Today we’d like to introduce you to Anne Labovitz.

Hi Anne, we’re thrilled to have a chance to learn your story today. So, before we get into specifics, maybe you can briefly walk us through how you got to where you are today?
I was born and raised in Duluth, Minnesota, a location that has impacted who I am as a person and artist. The connection to the awe and sublimity of Lake Superior continues to influence my artmaking today.

My artwork reflects the human condition by exploring relationships and complexities between art, humanity, and well-being. Incorporating physical and conceptual elements, I explore the human condition through interaction with color, light, and scale. For 30 years, I have created large-scale installations, paintings, printmaking, sculpture, and artist’s books. I received a BA, Art & Psychology, Minor: Art Education & Art History from Hamline University (1989) and an MFA from Transart Institute (Berlin, Germany, NYC)(2017). I am an adjunct professor and an MFA mentor at Minneapolis College of Art & Design (2020-present) and a long-time Walker Art Center Board member.

Creating art that reflects humanity and well-being is urgent work and active resistance to our divisive environment. My practice aims to propagate deeper conversations. From 2013 – 2025, I created and presented my project 122 Conversations: Person to Person: Art Beyond Borders https://122conversations.com/. It is based on building cross-cultural connections and promoting peace one individual at a time. I created 85 scrolls based on interviews with 10 people, including the mayor in each of six countries. The project included 2500 volunteers, six exhibitions, and a catalog supported by Sister Cities International, Tweed Museum of Art and University of Minnesota Duluth, School of Fine Arts. The exhibition traveled to Thunder Bay, Canada, Rania, Iraqi Kurdistan, Växjö, Sweden, Petrozavodsk, Russia, Ohara Isumi-City, Japan, and Duluth, United States. 122 Conversations was most recently seen at Minneapolis St Paul International Airport Humphrey Terminal pre-security 2019 – 2024. An archive exhibition will be presented at the Minnesota State Capitol in Fall 2025.
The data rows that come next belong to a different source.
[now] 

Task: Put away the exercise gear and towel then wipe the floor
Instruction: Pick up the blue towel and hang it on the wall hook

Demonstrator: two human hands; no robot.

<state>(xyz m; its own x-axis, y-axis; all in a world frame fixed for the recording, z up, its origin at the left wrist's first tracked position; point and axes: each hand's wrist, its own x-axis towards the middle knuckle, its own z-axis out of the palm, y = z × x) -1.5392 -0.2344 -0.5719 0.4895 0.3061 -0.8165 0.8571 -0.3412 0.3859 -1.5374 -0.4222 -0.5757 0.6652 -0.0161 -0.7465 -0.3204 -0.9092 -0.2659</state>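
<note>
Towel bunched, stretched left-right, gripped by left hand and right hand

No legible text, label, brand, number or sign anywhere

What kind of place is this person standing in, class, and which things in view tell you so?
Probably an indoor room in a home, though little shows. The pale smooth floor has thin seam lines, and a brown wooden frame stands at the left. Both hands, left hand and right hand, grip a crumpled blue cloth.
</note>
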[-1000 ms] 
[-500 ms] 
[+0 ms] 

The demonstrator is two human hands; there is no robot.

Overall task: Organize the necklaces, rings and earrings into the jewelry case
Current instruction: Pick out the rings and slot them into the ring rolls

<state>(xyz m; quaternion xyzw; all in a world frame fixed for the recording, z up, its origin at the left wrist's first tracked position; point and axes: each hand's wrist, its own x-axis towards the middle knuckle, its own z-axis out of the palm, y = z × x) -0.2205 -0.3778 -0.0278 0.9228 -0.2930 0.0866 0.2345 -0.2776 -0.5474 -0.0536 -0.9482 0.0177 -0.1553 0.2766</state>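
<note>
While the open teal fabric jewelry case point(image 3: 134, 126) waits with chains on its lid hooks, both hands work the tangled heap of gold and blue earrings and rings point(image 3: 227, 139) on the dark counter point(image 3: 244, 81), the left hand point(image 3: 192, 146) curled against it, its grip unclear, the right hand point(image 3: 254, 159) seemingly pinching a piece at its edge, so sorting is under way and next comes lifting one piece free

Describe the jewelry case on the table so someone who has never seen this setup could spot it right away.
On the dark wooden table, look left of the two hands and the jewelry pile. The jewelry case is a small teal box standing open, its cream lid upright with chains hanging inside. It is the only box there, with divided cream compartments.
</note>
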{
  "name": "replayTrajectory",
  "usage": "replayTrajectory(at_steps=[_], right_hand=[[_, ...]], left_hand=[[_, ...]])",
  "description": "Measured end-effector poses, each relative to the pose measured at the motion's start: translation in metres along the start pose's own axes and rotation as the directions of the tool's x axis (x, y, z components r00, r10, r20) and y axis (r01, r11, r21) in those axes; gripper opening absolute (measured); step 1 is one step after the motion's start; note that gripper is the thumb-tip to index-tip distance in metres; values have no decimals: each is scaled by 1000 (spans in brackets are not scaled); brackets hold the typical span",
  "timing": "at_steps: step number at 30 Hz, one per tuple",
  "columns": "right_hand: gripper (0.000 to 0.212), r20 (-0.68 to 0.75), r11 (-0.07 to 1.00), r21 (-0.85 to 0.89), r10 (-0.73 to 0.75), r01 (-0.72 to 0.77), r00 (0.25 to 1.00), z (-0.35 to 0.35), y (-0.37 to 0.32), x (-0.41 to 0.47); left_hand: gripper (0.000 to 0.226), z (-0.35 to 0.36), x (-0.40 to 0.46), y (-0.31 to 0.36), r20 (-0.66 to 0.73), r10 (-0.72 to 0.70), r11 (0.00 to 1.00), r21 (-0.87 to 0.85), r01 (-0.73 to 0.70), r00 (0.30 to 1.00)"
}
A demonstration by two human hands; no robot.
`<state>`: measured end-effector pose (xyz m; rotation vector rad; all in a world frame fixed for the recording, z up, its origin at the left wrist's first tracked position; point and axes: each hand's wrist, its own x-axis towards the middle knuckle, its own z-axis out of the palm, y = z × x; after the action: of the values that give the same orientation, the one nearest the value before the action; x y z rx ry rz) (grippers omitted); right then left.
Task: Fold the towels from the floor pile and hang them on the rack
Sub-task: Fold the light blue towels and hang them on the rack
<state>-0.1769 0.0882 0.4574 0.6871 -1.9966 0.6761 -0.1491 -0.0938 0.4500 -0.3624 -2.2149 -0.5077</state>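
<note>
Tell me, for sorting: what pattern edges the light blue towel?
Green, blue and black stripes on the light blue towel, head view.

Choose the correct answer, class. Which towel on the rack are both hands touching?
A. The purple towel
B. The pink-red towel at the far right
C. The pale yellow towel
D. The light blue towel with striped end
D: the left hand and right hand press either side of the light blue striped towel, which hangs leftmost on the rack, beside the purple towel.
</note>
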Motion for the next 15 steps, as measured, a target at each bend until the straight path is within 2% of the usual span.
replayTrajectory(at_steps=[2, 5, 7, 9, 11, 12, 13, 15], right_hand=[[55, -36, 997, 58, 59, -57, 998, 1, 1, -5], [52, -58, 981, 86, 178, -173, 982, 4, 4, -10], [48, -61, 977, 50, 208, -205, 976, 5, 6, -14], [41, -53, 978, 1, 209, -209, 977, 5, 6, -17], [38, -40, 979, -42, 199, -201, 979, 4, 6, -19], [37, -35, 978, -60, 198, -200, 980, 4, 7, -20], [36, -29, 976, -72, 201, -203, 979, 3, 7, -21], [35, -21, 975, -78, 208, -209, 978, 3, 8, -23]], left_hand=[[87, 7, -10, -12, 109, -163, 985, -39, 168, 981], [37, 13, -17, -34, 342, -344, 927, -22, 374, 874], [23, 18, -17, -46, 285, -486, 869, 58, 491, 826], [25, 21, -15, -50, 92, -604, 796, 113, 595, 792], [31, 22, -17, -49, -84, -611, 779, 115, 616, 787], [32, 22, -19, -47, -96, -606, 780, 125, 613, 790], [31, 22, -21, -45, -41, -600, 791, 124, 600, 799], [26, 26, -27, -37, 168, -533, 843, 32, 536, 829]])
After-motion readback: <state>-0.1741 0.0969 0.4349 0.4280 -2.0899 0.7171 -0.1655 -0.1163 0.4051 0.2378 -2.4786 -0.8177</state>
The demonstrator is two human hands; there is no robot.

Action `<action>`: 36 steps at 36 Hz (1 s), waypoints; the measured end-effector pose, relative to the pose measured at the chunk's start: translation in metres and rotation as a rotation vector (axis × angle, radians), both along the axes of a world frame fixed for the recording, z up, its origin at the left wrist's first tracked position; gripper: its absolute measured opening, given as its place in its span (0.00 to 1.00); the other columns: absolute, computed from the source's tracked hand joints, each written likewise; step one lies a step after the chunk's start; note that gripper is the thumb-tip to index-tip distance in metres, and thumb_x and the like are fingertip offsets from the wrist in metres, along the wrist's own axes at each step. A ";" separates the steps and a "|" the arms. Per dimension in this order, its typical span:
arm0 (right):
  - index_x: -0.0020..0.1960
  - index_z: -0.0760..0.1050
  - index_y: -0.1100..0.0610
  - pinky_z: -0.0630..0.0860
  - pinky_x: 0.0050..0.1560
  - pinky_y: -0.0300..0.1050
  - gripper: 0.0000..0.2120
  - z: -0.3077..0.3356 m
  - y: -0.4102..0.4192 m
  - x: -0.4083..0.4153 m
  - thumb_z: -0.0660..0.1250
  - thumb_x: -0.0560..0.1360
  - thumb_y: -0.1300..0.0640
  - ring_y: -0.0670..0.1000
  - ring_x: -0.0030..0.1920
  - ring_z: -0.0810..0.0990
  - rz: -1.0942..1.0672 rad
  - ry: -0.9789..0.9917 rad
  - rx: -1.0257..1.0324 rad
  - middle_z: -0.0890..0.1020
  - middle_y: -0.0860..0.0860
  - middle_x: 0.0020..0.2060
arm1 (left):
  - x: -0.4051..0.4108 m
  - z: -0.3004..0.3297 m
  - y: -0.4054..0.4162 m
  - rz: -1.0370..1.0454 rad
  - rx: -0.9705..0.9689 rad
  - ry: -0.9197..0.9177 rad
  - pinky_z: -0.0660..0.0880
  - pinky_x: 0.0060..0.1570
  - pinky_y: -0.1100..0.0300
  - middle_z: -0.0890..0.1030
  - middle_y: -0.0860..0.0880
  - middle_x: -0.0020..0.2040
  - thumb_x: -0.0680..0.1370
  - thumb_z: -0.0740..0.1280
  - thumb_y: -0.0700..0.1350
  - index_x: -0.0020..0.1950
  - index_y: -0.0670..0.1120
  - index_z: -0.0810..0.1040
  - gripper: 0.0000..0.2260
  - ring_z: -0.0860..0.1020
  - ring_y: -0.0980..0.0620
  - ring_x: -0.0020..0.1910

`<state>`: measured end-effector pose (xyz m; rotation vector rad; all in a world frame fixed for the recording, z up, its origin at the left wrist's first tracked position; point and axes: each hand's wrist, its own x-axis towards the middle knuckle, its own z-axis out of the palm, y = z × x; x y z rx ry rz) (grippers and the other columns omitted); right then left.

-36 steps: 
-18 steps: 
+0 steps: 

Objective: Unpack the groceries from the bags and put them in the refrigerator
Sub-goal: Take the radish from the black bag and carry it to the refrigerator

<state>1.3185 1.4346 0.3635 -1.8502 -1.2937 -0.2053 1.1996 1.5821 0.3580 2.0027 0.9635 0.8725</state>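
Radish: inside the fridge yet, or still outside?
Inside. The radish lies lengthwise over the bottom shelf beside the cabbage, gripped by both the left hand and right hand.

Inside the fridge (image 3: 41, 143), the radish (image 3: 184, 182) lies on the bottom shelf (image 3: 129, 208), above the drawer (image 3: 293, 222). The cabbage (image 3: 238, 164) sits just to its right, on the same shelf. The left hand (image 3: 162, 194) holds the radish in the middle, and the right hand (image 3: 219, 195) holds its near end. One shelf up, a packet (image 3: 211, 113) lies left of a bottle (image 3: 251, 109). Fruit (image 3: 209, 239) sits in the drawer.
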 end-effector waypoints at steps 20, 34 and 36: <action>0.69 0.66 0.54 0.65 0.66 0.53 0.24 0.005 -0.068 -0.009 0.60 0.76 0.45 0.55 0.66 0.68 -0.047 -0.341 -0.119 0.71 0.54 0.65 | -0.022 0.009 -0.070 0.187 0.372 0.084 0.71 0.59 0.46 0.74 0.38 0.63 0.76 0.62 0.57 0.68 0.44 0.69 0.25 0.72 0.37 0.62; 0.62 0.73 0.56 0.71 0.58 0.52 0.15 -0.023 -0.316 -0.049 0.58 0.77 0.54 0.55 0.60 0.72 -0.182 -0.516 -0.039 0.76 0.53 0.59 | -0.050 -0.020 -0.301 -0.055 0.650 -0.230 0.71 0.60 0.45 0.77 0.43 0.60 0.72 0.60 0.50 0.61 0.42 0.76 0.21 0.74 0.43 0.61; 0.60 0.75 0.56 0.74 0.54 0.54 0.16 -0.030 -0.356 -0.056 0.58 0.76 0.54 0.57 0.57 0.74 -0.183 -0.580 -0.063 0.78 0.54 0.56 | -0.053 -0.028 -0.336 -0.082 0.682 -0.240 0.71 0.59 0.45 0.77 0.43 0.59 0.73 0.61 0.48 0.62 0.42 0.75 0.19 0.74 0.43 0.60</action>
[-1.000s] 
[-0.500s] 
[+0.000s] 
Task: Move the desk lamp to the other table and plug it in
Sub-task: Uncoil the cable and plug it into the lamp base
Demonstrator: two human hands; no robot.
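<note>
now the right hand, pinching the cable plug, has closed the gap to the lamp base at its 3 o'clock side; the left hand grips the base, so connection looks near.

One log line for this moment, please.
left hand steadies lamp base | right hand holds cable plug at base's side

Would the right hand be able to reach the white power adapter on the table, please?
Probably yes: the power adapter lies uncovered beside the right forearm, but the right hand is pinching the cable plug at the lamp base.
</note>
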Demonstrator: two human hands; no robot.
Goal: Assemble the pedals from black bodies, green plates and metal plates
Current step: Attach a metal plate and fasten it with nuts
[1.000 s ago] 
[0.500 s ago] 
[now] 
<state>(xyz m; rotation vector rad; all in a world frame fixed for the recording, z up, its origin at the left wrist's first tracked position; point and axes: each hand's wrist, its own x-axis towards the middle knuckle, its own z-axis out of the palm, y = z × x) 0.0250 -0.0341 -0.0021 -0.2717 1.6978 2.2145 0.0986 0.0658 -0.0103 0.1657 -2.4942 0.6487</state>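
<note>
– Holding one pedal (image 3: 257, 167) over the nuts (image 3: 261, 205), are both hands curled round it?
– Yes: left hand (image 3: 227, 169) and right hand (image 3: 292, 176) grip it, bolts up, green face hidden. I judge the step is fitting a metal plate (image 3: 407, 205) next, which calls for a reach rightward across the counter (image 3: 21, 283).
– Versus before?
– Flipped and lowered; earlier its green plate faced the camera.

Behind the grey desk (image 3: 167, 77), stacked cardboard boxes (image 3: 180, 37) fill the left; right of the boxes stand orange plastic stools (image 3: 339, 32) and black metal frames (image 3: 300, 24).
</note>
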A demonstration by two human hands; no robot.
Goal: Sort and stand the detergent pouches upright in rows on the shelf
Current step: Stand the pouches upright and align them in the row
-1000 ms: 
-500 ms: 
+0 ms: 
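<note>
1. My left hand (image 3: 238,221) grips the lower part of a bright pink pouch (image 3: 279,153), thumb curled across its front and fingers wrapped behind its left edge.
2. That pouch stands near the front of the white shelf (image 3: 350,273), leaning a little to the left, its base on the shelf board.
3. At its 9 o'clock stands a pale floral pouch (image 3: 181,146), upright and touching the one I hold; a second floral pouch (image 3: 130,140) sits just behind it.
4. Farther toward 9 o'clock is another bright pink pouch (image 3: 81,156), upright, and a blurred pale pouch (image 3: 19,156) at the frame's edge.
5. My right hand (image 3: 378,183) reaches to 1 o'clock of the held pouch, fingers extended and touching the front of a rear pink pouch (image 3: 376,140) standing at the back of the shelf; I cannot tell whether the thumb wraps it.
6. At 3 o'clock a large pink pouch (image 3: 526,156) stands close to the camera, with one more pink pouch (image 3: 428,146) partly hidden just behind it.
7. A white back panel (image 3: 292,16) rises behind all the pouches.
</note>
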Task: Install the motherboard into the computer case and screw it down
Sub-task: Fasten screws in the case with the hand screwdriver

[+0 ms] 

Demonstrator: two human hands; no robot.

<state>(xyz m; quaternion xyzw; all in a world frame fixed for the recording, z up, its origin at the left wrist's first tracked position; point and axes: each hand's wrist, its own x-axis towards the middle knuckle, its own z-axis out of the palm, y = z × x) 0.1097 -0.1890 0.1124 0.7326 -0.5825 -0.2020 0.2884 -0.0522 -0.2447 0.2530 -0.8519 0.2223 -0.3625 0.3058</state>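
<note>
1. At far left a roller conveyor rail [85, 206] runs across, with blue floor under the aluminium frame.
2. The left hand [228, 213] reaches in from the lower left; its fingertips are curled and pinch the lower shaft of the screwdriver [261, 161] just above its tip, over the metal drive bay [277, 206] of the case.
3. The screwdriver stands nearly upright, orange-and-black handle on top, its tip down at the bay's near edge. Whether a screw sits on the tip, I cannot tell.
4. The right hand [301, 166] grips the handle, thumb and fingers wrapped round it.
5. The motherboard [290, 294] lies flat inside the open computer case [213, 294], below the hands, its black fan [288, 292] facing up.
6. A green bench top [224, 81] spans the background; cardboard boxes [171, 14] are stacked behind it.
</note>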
I established the I Love You Institute https://iloveyouinstitute.com/ to expand this type of work in 2018. The I Love You Institute is an artist-led site-specific project urgently working with communities to creatively address today’s world. We combine art making, social justice, radical kindness, and relational listening to normalize saying “I Love You” as an alternative to division and conflict. The Institute is a process-led, customized set of experiences. By that, I mean the process is open. We work closely and collaboratively with specific venues to construct the experiences. I am on-site, which can be a place customized often including at least two seats and a common, shared table. Through a creative dialogue, I engage with participants in discussion about key ideas such as hope, peace, gratitude and well-being. These are ideas that underscore human connection. I employ an active and engaged listening process with simple and straightforward questions. The idea is to create space for individual connection and creativity. These one-off events, performances, and interventions are invited by individuals, groups, and institutions (for example, art museums/art centers, libraries, hospitals, and schools). As an Institute, I work with partners to conduct small and/or large classes to teach the art curriculum I developed based on the philosophies of Martin Buber’s I Thou philosophy and Viktor Frankl’s theory that the motivating force for humans is to find meaning.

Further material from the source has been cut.